• DATASET SECTION
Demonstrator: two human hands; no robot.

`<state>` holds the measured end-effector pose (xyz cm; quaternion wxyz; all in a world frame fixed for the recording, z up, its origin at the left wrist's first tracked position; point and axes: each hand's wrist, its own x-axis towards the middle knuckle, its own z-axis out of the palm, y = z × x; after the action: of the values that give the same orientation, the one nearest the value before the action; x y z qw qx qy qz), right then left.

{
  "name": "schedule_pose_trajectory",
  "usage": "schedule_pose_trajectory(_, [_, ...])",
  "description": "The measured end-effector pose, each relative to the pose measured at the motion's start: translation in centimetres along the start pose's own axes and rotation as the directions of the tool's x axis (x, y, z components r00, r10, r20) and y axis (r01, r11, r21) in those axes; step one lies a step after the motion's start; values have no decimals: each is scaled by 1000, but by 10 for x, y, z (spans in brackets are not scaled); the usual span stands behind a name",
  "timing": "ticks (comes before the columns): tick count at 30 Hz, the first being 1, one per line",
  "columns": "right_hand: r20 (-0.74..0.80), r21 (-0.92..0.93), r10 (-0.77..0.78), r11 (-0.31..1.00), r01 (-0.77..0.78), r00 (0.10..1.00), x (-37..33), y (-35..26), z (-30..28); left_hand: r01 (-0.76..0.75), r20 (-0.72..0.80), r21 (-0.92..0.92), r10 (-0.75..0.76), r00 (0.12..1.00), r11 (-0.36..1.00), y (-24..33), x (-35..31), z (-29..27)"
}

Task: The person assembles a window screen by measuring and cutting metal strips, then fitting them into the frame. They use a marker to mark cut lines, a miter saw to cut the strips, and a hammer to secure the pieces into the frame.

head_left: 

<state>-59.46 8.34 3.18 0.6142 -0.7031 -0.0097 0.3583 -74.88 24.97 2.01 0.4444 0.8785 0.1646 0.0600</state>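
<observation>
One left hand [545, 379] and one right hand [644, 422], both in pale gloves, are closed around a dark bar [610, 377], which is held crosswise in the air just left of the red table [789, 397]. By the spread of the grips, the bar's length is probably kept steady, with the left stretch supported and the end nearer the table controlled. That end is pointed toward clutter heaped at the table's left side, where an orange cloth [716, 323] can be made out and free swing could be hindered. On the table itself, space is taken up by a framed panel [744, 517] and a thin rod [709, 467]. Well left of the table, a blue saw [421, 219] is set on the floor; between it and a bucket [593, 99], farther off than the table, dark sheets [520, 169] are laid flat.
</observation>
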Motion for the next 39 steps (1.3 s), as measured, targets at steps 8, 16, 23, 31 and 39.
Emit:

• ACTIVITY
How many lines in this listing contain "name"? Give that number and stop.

• RESPONSE AREA
2